As demand for timber spiked during World War II, the U.S. Forest Service agency began its commercial timber sales program. In 1945, Oregon produced 6,050 million board feet of timber, 720 million of which came from federal land. Ten years later the state’s overall total had jumped to 9,720 million board feet thanks in large part to a 145% increase in the amount of timber from federal forests. That was the heyday that would set financial and employment expectations for years to come.

Then came the spotted owl, federal lawsuits from environmental activists concerned with management policies, and new regulations. In 1994, four years after the owl was listed as an endangered species, the Forest Service cut timber production on federal lands in Oregon by 50%. The state’s total production, which Oregon State University researchers had already identified as being on a downward trend, dropped 20% from the year before. The number of logging jobs alone plummeted 30% over the course of that decade.

It’s no surprise that any effort to bolster the timber industry begins with an attempt to reopen federal lands. And the efforts — from tiny towns to Washington, D.C. — to do so could fill a book. Success has been slow.

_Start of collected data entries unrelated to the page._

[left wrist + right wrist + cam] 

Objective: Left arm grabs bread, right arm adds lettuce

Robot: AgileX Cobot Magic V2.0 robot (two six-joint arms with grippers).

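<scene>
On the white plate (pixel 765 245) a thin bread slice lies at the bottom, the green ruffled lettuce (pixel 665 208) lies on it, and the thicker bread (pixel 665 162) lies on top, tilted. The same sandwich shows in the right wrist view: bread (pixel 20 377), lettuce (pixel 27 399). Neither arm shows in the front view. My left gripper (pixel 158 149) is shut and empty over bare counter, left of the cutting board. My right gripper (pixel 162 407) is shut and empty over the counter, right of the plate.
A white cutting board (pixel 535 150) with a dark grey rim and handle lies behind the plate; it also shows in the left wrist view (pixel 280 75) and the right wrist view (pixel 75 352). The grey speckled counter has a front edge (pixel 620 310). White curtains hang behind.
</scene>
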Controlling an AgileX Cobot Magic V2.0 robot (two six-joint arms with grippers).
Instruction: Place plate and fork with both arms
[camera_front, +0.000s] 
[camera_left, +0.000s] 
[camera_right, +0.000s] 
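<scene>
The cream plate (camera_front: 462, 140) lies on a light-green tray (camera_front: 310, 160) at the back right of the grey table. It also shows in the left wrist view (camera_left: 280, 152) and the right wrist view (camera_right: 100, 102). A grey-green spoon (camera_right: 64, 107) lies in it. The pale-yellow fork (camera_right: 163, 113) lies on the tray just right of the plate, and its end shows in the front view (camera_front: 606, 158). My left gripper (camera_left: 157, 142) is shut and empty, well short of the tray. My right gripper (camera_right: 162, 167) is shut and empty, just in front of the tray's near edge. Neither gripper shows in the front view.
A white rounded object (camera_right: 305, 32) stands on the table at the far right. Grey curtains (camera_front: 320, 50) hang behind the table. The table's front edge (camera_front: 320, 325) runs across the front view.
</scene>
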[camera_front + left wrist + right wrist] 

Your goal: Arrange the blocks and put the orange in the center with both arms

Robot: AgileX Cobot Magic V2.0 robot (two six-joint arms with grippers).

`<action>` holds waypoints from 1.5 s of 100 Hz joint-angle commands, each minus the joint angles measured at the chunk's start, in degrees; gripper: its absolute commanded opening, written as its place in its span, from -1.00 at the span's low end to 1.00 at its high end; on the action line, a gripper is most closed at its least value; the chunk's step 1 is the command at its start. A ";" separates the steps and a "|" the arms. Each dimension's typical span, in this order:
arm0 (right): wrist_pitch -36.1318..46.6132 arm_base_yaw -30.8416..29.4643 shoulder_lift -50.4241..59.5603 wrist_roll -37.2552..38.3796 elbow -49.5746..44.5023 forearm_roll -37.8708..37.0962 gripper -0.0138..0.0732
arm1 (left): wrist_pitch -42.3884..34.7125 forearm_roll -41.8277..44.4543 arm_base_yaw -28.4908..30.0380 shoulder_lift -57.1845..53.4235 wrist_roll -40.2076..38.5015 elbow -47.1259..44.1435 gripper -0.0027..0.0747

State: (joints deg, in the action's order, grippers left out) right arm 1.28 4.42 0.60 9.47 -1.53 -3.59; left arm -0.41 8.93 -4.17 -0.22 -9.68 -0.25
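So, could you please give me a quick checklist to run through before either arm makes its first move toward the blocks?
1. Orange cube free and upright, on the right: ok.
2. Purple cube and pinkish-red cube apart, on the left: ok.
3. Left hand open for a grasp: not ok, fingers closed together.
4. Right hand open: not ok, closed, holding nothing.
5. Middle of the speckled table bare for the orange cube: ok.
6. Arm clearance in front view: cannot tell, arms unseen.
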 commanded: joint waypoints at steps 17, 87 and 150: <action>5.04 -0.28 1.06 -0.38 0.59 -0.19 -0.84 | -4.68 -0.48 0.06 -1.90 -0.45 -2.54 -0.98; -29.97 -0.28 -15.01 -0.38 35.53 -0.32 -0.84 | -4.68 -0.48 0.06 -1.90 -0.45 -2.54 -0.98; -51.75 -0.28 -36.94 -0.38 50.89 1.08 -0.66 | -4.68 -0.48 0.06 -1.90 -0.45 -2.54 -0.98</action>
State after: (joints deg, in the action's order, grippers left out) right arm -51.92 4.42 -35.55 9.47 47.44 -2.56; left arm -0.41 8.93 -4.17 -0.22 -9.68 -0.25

Since 2000, timber harvests on federal lands in Oregon have climbed from 330 million feet a year to about 600 million last year. Part of that growth is an attempt by the Bush Administration to meet the requirements of the Northwest Forest Plan — the 1994 plan that restricts logging in spotted owl habitat but sets aside a dedicated source of harvestable wood. Last year the federal Bureau of Land Management began working on a plan that would further increase logging on land protected by the plan. If implemented it would likely face opposition from at least some environmental groups.

A team from conservation, industry, academic and state groups laid out a possible federal forest restoration plan at this year’s summit on the Oregon Business Plan, where Smith and Wyden also pushed for more harvesting, respectively focusing on larger harvesting amounts and thinning efforts. But their goals were the same: improving the economic and environmental impact on the industry and the state.

A CHANGING WOOD-PRODUCTS market, a growing population with bigger personal incomes, a new demand for real estate in rural areas: Add it up and you get a changing value for forestland. The future of timber is not necessarily in timber.

“The environmental community has been beating up on us for years. They thought we had no options and were committed to growing [trees] no matter how costly. But what we know and what they’re discovering is that we do have options,” Miller says.

The benefits of working timberland cited by the industry and conservation groups are clear: carbon sequestration, water quality, habitat, controlled sprawl, jobs. Combined, the forestry and wood products industries are one of the largest employers in Oregon, providing about 61,000 jobs — 12,000 specifically in forestry and logging — and a $2.5 billion payroll in 2005.

The industry, by its own admission, has failed at educating Oregonians that working timberland is good for more than just the companies that own them. And convincing the public to place a monetary value on something unseen, like the potential for development, will be difficult. Just ask a few of the backers of Measure 37: Seneca Jones Timber, Cascade Timber Consulting, Stimson Lumber. This new attempt could be even harder.

But advocates for working forestland have a strong argument: The effects of a fire or a clear-cut are transitory compared to the permanence of development.

“We need to make people understand that it’s in their interest to keep land in forest production,” says Ray Wilkinson, legislative director for Oregon Forest Industries Council.

“They might not like what the timber industry does all the time, but they’ll like the alternative a lot less.”